Washington Isn't Sure What To Make Of Iran's Election

Is the Iranian presidency suddenly important, or less important than ever?

WASHINGTON — The election of relatively moderate cleric Hassan Rouhani to the presidency of Iran has scrambled the talking points in Washington's fraught Iran debate, which had centered for years on whether the man Rouhani will replace, the deliberately provocative Mahmoud Ahmadinejad, mattered.

Ahmadinejad made global headlines for denying the Holocaust, calling for Israel to be eradicated, and claiming there are no gays or lesbians in Iran, and American hawks made him the poster child for their campaign for military action against the Islamic Republic. Washington's Iran doves, by contrast, dismissed Ahmadinejad and argued that the real power lies with the Iran's mullahs. Now, with a low-key new president, the roles have flipped, and those who once argued that the presidency of Iran is meaningless when it belonged to Ahmadinejad are now pointing to Rouhani as a sign of change.

"People in DC looking for black and white, sound bite-y stuff to say about other countries' politics: always a thing," said Heather Hurlburt, who heads the National Security Network, a Democratic group, in an email. "People who used to argue that Ahmadinejad was the problem and now say it doesn't matter who the president is are definitely a thing."

"The way I would square the circle is that competition in Iranian politics and policy is managed by the Supreme Leader," Hurlburt said. "It is interesting and hopeful that someone with the views was allowed to emerge, got so much popular support, and followed up his election by conciliatory rhetoric."

After the brutal crackdown following the fraudulent 2009 elections that installed Ahmadinejad, Western observers aren't sure how to react to an election in which the Ayatollah Khamenei has allowed someone who isn't his own handpicked candidate to become the president. But those making the case for diplomacy cast it as a hopeful sign.

"The Iranians are so good at surprising us and doing things what few people expected," said Trita Parsi of the National Iranian American Council, a group that has argued for greater diplomacy with Iran. "People were saying that even if [Rouhani] wins, Khamenei won't permit it. But most of the tampering occured prior to the election," when the mullahs prevented several candidates from running in the first place.

This line of argument has drawn a swift response from conservatives who had focused for years on publicizing Ahmadinejad's threats and bluster.

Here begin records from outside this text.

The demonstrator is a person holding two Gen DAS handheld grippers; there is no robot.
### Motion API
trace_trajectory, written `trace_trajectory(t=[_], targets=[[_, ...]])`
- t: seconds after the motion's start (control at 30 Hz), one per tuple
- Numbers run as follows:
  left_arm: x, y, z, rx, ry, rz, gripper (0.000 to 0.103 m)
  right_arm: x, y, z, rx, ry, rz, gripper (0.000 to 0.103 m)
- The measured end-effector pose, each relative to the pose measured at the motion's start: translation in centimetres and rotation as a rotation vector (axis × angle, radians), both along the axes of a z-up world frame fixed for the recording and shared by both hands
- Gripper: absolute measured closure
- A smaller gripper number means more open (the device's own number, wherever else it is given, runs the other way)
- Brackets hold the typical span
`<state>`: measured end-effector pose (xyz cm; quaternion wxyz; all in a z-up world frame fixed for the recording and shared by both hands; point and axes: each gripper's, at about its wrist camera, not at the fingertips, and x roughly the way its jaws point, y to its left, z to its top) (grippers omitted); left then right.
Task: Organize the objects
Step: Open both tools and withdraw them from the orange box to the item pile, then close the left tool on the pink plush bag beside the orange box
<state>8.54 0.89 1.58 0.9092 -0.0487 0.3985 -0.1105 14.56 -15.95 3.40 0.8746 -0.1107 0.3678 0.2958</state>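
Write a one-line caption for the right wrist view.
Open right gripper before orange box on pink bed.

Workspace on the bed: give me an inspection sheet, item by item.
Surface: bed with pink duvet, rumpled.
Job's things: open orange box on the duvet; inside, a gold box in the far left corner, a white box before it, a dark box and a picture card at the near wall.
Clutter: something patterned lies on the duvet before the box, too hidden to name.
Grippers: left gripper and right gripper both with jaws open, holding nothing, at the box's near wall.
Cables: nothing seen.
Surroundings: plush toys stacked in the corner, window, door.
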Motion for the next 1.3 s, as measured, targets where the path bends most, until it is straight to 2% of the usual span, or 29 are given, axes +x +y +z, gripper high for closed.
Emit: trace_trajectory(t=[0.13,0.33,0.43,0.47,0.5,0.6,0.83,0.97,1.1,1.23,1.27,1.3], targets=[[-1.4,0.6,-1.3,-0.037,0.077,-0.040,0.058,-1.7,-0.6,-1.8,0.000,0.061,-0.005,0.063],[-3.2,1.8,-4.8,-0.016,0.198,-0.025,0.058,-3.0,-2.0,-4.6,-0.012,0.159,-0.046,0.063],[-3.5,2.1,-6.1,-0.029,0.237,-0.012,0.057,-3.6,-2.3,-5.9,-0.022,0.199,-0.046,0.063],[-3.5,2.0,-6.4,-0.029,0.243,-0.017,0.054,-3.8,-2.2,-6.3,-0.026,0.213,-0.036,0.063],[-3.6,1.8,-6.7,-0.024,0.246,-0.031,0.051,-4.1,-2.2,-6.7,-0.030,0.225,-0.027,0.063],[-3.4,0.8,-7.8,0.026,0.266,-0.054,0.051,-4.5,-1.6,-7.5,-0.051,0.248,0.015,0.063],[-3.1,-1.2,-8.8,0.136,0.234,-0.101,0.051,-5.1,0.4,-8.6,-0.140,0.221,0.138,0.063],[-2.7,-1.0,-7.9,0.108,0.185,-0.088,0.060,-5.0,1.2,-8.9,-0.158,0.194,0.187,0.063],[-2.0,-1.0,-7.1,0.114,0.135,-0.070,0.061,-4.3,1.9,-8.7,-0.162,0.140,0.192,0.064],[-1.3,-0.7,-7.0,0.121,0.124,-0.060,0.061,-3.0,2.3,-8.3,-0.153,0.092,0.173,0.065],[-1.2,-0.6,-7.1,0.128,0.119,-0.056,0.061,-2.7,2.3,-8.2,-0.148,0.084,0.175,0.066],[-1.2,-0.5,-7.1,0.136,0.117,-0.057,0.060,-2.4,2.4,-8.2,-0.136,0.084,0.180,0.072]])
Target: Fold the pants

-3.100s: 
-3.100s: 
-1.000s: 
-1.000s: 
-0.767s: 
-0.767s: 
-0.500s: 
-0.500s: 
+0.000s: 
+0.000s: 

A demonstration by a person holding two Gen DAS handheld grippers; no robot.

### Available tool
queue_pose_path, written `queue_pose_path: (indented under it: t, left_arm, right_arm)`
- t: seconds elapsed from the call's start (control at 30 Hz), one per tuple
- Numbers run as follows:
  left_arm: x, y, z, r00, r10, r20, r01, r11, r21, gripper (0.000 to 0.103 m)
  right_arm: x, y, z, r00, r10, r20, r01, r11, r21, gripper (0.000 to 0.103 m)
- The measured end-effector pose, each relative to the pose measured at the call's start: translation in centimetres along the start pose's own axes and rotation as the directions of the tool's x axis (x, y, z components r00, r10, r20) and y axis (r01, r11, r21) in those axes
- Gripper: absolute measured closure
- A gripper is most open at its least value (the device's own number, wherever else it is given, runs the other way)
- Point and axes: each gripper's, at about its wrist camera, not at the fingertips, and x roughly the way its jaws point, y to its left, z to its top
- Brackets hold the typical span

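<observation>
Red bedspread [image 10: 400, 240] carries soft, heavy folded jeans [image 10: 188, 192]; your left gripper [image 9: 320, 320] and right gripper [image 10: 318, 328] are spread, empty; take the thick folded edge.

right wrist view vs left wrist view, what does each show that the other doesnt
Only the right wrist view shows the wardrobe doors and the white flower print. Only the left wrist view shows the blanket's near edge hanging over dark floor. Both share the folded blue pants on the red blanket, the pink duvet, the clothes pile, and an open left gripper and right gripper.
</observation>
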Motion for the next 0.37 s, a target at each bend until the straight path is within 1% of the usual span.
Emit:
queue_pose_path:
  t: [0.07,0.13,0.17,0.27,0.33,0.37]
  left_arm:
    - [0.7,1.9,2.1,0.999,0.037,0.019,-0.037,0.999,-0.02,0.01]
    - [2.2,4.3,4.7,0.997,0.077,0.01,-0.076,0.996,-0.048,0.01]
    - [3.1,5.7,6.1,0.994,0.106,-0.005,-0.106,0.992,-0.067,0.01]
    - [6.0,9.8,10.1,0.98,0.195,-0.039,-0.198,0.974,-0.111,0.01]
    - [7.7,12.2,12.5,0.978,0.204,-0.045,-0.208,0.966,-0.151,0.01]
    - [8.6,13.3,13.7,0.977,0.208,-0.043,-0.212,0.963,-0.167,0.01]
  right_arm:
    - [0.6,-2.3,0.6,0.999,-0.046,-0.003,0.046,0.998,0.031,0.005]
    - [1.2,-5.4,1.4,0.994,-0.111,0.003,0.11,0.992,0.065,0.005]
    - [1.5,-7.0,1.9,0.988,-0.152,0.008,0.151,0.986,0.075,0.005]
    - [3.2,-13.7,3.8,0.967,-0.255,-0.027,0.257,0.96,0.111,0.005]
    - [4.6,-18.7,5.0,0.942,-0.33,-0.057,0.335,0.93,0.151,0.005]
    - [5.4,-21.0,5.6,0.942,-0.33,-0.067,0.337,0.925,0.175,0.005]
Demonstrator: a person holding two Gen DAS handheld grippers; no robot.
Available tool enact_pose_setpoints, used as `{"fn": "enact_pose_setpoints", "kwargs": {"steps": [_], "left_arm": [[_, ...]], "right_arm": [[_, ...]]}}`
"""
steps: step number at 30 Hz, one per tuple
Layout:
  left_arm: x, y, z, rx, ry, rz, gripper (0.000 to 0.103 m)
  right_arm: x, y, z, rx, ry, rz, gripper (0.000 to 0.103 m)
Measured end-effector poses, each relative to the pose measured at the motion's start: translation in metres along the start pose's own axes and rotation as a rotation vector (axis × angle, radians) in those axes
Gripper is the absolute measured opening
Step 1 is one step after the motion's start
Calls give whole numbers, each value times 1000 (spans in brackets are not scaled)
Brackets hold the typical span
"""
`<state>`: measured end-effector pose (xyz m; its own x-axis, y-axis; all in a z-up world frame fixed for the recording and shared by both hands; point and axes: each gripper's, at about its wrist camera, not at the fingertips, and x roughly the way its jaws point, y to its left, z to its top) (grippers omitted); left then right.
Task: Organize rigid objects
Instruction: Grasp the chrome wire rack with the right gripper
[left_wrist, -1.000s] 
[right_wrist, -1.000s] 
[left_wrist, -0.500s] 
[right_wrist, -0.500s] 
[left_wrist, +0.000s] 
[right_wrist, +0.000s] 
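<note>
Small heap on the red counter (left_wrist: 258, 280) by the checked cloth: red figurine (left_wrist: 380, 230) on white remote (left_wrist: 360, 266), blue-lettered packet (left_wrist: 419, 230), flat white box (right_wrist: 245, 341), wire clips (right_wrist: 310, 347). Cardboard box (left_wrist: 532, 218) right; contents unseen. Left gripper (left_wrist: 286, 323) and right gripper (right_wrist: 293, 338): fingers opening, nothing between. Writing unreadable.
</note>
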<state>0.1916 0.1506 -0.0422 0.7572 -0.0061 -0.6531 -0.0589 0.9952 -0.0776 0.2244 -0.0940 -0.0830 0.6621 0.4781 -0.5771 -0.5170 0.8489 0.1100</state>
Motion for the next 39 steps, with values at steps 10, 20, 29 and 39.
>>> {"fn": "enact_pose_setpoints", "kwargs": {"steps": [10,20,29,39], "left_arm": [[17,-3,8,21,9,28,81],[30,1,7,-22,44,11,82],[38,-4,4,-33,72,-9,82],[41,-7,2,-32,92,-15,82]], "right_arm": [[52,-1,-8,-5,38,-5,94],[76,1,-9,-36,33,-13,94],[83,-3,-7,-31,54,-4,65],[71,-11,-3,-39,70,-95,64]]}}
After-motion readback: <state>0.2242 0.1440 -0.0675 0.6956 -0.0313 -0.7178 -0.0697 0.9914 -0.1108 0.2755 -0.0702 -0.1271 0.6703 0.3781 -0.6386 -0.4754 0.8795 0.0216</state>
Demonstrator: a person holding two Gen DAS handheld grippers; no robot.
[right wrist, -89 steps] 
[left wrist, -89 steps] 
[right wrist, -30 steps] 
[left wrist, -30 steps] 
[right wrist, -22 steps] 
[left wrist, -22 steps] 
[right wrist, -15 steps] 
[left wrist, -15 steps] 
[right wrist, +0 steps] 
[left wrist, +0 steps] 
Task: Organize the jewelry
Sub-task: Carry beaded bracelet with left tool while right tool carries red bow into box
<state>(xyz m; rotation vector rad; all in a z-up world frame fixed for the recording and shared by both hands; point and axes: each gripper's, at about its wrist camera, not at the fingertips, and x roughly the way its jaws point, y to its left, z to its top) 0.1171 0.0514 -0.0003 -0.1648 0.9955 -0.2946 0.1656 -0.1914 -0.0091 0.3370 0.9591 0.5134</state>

"Because of Ahmadinejad's confrontational approach, the pro-engagement camp had no option but to downplay the significance of the Iranian presidency itself. Now that the president is a 'moderate,' now that they have someone who's probably not going to make the same kind of statements about confronting Israel and the West that Ahmadinejad did, the pro-engagement faction has instantly forgotten that they just spent the last eight years arguing that the Iranian presidency has no power," said the executive director of the Emergency Committee for Israel, Noah Pollak.

And the conservative scholar Max Boot wrote in Commentary that the hopes inspired by Rouhani fly "in the face of all the evidence that the real decision-maker in Iran is not the figurehead president but the Supreme Leader, Ayatollah Ali Khamenei."

Though Rouhani occupies a centrist space in terms of Iranian politics, that is a relative measure, as only stalwarts of the revolutionary regime were permitted on the ballot. And he is certainly no outsider; he's been a member of the Supreme National Security Council since 1989 and was the head of it for 16 years, indicating that Khamenei at least trusts him enough to keep a high-ranking national security post. Brookings Iran expert Suzanne Maloney argued that though Khamenei may not have seen Rouhani's election coming, he allowed it to happen because he saw Rouhani could be useful to him: "Perhaps allowing Rouhani's victory is his way of empowering a conciliator to repair Iran's frayed relations with the world and find some resolution to the nuclear dispute that enables the country to revive oil exports and resume normal trade."

"People who were talking about Ahmadinejad as if he ran the entire show are now very dismissive of the importance of Rouhani," said Parsi. The Western perception of the Iranian president's role "has never been black and white," Parsi said.

"You can go back and even look at what people were saying about Ahmadinejad — people were criticizing the idea that he'd become so important," Parsi said. "The same people who said he was important were saying that the previous president was not important. It's a more nuanced picture. There aren't good sound bites."